:: Your task ::
Please copy the listing that follows exactly, leaving out any pictures.

Dataset extract: Begin

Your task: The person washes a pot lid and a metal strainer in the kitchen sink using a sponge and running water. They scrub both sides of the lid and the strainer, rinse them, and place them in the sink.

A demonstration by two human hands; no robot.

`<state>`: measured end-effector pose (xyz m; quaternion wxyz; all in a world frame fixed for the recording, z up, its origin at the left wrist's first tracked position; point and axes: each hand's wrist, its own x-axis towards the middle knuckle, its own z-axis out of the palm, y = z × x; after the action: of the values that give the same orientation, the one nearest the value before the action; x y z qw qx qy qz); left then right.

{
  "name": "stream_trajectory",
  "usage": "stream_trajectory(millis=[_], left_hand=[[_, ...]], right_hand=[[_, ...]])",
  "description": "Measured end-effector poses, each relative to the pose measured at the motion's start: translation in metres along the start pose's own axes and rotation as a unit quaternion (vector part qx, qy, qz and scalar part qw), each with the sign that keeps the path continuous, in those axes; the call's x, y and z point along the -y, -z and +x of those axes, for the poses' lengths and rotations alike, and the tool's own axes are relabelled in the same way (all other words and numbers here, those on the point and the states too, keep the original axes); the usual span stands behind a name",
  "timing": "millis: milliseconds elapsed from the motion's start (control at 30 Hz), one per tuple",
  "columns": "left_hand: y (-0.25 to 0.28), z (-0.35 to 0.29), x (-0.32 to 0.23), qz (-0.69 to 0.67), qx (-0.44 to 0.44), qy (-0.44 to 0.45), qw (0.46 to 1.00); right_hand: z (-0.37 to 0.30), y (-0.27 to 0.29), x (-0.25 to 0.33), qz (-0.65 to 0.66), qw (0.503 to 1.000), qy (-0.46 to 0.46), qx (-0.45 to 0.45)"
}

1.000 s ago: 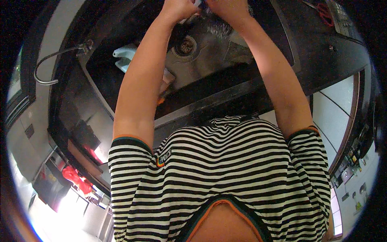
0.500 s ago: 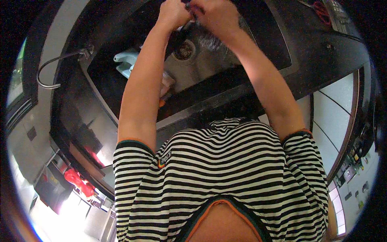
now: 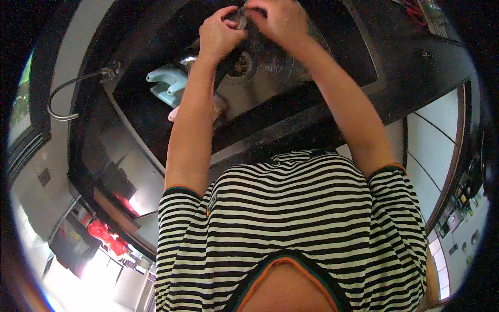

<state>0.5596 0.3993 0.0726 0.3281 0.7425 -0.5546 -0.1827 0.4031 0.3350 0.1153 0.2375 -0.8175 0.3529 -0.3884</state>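
Both my arms reach forward over a dark sink (image 3: 291,106). My left hand (image 3: 221,37) has its fingers curled round a small greyish, shiny thing (image 3: 241,22) whose kind I cannot make out. Close on its right, my right hand (image 3: 280,25) is bent with its fingertips pinched together at the top of that same thing. The upper picture edge crops the fingertips. Beneath the hands lies the round sink drain (image 3: 240,65), with a wet, glinting patch of basin to its right.
Left of my left forearm a light blue plastic piece (image 3: 169,86) with rounded prongs lies in the sink, beside a pink piece (image 3: 173,113) partly behind the arm. A thin curved metal spout (image 3: 65,117) stands at far left. A pale cabinet front (image 3: 434,135) is at right.
My left hand has shifted slightly down and left, its fingers parting from the right hand. The greyish thing now shows between them. The bright splash below my right hand has faded.
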Motion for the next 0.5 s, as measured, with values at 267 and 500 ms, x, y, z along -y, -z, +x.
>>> stream_trajectory(millis=[267,500], left_hand=[[0.012,-0.002,-0.010,0.005,0.021,0.019,1.000],[0.017,-0.028,-0.007,0.021,0.064,0.031,0.997]], right_hand=[[-0.001,-0.004,0.007,0.001,1.000,0.005,0.028],[0.019,-0.006,-0.029,-0.055,0.996,-0.053,-0.038]])
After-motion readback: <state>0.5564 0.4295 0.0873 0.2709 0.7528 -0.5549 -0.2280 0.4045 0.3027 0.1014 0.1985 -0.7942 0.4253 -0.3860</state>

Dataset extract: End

:: Problem solution ::
Your task: The person washes a pot lid and a metal strainer in the kitchen sink using a sponge and running water. They scrub both sides of the lid and the strainer, rinse them, and place them in the sink.

A demonstration by two human hands; no robot.

`<state>`: measured end-effector pose (xyz m; quaternion wxyz; all in a world frame fixed for the recording, z up, its origin at the left wrist's first tracked position; point and axes: each hand's wrist, its own x-axis towards the middle knuckle, its own z-axis out of the palm, y = z × x; after the action: of the values that give the same orientation, the one nearest the value before the action; x y z qw qx qy qz); left then right.

{
  "name": "stream_trajectory",
  "usage": "stream_trajectory(millis=[_], left_hand=[[_, ...]], right_hand=[[_, ...]])",
  "description": "Measured end-effector poses, each relative to the pose measured at the motion's start: translation in metres along the start pose's own axes and rotation as a unit quaternion (vector part qx, qy, qz and scalar part qw), each with the sign that keeps the path continuous, in those axes; the call's x, y and z point along the -y, -z and +x of those axes, for the poses' lengths and rotations alike, and the tool's own axes are relabelled in the same way (all other words and numbers here, those on the point and the states too, keep the original axes); the usual span stands behind a name",
  "timing": "millis: milliseconds elapsed from the motion's start (control at 30 Hz), one per tuple",
  "columns": "left_hand: y (-0.25 to 0.28), z (-0.35 to 0.29), x (-0.32 to 0.23), qz (-0.69 to 0.67), qx (-0.44 to 0.44), qy (-0.44 to 0.45), qw (0.46 to 1.00); right_hand: z (-0.37 to 0.30), y (-0.27 to 0.29), x (-0.25 to 0.33), qz (-0.65 to 0.66), qw (0.503 to 1.000), qy (-0.46 to 0.46), qx (-0.45 to 0.45)"
}

1.000 s ago: 
0.500 s ago: 
now: 

<state>0.5596 0.3993 0.0726 0.3281 0.7425 -0.5546 -0.1827 0.4031 0.3350 0.1153 0.2375 -0.8175 0.3529 -0.3884</state>
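Both my arms reach forward over a dark sink (image 3: 291,106). My left hand (image 3: 221,37) has its fingers curled round a small greyish, shiny thing (image 3: 241,22) whose kind I cannot make out. Close on its right, my right hand (image 3: 280,25) is bent with its fingertips pinched together at the top of that same thing. The upper picture edge crops the fingertips. Beneath the hands lies the round sink drain (image 3: 240,65), with a wet, glinting patch of basin to its right.
Left of my left forearm a light blue plastic piece (image 3: 169,86) with rounded prongs lies in the sink, beside a pink piece (image 3: 173,113) partly behind the arm. A thin curved metal spout (image 3: 65,117) stands at far left. A pale cabinet front (image 3: 434,135) is at right.
My left hand has shifted slightly down and left, its fingers parting from the right hand. The greyish thing now shows between them. The bright splash below my right hand has faded.
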Motion for the next 0.5 s, as measured, with values at 267 and 500 ms, x, y, z along -y, -z, +x.
>>> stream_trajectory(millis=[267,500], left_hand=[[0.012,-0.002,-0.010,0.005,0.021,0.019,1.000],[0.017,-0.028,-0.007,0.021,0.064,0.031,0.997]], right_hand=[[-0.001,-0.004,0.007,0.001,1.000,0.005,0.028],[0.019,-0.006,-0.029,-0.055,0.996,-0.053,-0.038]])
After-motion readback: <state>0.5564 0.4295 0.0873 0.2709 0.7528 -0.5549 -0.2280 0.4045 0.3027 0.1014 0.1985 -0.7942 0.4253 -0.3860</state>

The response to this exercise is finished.